Personal boundaries seem to be rooted in perception. I see things from my point of view, which seems true and final. Like everybody else, I’m limited and get caught up thinking I know best about what’s going on. I tend to forget there are infinite ways to see the world, and nobody knows everything.
I ran into an acquaintance at the post office today, and we haven’t had a chit chat in years. We both love art, and she was considering a new project and wanted to discuss different forms. I love talking about stuff like that, so we both enjoyed our little visit. It’s easy to talk about fun things from similar perspectives.
On the other hand, hard conversations make our character. In my family, my reputation for being the gadfly who brings up unpleasant things ‘stirs the pot,’ and I frequently irritate my relations. I don’t mean to bring things up, and I am aware how much it annoys people, but trying to fix what I see as injustice is a character aspect.
My grandfather Brown was a Canadian surgeon in France during WWI who performed operations on the battlefield. An artist painted various officers on barrack walls, and he painted my grandfather playing cards. Grandpa wore his Canadian uniform and smoked a cigarette in a long holder.
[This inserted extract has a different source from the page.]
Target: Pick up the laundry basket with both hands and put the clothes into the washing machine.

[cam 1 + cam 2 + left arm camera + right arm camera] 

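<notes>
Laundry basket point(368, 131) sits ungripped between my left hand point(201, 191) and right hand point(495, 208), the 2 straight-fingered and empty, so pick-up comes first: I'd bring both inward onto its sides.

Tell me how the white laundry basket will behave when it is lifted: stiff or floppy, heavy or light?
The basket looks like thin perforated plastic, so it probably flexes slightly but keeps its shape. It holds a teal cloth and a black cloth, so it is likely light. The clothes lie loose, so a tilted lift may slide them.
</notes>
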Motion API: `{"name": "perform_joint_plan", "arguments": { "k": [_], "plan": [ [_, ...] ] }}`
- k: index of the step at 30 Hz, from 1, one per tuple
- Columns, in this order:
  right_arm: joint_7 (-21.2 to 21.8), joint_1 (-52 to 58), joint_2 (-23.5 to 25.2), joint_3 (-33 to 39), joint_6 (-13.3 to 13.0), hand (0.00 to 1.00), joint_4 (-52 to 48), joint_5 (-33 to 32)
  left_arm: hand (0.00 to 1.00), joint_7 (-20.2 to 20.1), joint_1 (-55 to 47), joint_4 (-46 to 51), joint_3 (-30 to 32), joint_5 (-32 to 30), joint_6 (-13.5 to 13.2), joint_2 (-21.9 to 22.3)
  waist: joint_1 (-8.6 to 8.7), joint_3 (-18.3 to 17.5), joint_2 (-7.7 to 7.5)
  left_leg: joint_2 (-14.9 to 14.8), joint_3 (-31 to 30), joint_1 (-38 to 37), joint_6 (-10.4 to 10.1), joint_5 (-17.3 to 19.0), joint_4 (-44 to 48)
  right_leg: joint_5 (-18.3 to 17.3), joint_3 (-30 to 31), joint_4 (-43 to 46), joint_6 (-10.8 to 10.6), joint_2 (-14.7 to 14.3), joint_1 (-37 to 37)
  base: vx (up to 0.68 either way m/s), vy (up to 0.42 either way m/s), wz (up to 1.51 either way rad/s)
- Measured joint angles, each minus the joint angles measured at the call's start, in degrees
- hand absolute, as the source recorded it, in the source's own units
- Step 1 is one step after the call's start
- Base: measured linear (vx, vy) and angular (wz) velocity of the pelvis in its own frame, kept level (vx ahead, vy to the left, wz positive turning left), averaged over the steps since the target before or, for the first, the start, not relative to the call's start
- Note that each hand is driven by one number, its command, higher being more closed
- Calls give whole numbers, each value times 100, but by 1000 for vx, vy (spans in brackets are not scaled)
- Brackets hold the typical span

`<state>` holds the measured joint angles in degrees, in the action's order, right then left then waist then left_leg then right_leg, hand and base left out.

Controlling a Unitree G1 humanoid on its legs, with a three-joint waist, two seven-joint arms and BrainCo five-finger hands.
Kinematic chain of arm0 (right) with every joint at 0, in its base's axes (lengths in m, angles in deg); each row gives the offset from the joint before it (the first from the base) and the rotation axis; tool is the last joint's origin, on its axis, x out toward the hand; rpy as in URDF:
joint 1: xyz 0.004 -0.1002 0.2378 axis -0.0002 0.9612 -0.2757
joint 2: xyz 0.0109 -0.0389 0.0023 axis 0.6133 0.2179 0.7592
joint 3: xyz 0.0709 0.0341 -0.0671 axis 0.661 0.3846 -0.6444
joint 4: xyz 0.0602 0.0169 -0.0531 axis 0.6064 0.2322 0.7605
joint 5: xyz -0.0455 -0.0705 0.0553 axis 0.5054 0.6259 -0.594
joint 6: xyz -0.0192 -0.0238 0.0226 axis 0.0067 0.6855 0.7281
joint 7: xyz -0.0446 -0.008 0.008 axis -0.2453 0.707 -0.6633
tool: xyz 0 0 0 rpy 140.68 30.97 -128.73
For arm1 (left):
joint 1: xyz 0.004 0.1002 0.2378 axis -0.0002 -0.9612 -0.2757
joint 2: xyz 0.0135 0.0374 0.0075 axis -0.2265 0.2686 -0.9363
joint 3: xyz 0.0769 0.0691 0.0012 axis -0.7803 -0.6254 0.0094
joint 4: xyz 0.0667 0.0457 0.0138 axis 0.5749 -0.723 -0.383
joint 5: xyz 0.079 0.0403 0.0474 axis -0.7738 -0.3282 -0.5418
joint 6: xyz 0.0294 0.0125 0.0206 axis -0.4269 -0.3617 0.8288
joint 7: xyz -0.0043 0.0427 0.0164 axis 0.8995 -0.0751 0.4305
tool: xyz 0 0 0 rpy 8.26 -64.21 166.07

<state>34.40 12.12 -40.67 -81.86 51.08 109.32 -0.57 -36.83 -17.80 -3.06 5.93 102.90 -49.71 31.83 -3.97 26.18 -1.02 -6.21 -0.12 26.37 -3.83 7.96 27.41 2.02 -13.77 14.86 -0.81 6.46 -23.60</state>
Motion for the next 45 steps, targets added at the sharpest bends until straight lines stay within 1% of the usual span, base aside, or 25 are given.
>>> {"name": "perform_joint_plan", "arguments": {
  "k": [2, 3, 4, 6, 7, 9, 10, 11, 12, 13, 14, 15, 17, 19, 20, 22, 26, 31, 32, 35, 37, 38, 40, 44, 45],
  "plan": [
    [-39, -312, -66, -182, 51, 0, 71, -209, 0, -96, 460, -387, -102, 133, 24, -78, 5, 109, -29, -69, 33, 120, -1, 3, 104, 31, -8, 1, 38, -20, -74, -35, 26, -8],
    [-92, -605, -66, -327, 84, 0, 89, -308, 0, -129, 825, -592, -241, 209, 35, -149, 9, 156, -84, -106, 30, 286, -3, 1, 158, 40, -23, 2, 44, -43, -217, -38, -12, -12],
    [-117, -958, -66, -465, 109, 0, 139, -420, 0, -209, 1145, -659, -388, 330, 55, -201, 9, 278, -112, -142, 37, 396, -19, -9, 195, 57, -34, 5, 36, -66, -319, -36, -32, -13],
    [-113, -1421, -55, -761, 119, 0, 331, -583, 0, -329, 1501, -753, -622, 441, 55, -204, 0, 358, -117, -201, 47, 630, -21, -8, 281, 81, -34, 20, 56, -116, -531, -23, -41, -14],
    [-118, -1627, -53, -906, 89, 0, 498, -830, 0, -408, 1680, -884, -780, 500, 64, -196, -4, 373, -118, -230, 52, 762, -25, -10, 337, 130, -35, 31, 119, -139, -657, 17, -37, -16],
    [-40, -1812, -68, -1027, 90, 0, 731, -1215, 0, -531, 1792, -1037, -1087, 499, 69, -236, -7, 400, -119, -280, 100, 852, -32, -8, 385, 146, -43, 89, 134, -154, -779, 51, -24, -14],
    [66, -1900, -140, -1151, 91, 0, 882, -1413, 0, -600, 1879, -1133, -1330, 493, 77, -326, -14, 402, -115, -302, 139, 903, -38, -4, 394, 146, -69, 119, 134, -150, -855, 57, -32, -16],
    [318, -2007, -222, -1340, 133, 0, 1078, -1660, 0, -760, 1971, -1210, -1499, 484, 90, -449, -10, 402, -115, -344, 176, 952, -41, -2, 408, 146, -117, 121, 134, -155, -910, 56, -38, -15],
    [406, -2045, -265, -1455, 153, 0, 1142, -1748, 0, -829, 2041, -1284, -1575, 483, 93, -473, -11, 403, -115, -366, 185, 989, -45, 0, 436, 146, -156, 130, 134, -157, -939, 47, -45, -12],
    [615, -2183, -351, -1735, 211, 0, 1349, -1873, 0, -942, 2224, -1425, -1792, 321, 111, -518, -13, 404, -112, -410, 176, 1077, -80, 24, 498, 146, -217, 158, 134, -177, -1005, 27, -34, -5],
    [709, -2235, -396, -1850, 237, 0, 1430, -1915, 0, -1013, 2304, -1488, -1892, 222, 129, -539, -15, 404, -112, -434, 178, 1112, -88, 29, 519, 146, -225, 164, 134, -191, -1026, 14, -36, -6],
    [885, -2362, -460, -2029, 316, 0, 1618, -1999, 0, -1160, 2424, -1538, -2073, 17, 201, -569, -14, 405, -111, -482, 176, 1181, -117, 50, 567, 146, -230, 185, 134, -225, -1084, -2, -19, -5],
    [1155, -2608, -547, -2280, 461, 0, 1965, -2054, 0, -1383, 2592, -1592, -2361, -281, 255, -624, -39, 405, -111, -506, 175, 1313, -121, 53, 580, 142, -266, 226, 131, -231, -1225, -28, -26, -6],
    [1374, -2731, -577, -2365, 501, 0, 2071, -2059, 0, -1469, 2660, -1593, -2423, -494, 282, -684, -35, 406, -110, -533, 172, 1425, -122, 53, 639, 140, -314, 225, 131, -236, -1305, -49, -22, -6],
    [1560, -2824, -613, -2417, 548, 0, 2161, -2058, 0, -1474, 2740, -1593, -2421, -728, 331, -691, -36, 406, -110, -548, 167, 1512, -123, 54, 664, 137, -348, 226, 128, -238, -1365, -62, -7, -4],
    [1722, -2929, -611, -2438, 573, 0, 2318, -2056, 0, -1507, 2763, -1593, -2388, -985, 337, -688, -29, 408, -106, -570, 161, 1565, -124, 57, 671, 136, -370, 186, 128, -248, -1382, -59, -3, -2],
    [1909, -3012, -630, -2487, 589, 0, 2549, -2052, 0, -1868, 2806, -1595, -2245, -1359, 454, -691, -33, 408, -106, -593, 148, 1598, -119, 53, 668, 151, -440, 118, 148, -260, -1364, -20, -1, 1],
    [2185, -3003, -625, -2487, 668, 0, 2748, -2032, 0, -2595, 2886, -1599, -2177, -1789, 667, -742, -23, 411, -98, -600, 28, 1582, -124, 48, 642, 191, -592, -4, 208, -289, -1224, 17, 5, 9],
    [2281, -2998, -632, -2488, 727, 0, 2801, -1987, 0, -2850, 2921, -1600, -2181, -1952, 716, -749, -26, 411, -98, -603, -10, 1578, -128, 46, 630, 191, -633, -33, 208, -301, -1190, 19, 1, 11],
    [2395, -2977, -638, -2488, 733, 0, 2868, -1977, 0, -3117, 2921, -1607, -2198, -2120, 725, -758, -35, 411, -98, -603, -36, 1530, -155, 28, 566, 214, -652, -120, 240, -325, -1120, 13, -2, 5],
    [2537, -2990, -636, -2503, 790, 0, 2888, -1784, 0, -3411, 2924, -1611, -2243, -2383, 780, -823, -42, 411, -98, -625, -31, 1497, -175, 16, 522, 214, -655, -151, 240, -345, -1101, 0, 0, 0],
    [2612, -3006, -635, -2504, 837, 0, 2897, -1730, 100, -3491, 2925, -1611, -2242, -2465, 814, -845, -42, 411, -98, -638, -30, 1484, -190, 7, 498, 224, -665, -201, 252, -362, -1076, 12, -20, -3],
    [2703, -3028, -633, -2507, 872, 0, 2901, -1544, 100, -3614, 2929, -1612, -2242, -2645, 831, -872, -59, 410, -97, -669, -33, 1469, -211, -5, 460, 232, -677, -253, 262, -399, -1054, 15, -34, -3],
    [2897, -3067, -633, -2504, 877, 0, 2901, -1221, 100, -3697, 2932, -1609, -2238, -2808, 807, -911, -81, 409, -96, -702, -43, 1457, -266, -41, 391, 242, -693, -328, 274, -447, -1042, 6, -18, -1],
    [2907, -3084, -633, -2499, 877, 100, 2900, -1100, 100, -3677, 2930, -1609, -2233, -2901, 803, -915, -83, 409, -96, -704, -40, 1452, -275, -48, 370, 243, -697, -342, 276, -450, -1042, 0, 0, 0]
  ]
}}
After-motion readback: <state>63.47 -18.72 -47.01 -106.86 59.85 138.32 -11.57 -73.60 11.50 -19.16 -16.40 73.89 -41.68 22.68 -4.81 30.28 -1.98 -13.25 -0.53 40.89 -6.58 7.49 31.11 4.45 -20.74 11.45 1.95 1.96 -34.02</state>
His moustache looked like Adolf Hitler’s. When the war ended, the barracks were demolished and the portraits were sawed right out of the walls. My father kept the portrait of his father, and when I was a kid, we hung it over the fireplace.
I was twelve when somebody told me that a neighbor was saying my family had a picture of Hitler hanging over our fireplace. I went into righteous indignation, how dare they imply we were Nazis. I marched my eight year-old brother with me down to the neighbor’s house, and I confronted her about the portrait.
“Hi, I’m Pru Brown, and this is my little brother, Brian. We heard you were telling people we have Hitler hanging over our fireplace, and I wanted you to know it was a painting of my Canadian grandpa.” The stunned lady invited us into her house and we sat on her couch while she served us water. Super awkward situation.
I felt it was my duty to face my neighbor. I didn’t want my brother to feel ashamed of being from our family. We weren’t related to Hitler. Maybe it took courage to walk down the street to the lady’s house, maybe I was meddling in gossip. Maybe I was being hyper-sensitive, but I couldn’t stand thinking my grandfather would be disgraced. The family honor was at stake, and I had to do something. Righteous indignation gave me strength, or a sense of power. I confronted what I considered to be injustice, and tried to fix it. I might have been ‘right,’ but being right didn’t necessarily make me happy. The lady must have been mortified, but I did my job.
As an adult, I have experienced the alienating feeling of being ‘right,’ but people didn’t want to hear it. It is often not worth the effort to do battle.
My brother died decades, so I can’t check how he felt about being dragged with his big sister to the lady’s house for a scolding. Even then, I knew the difference between the way I handled things and the way other people did.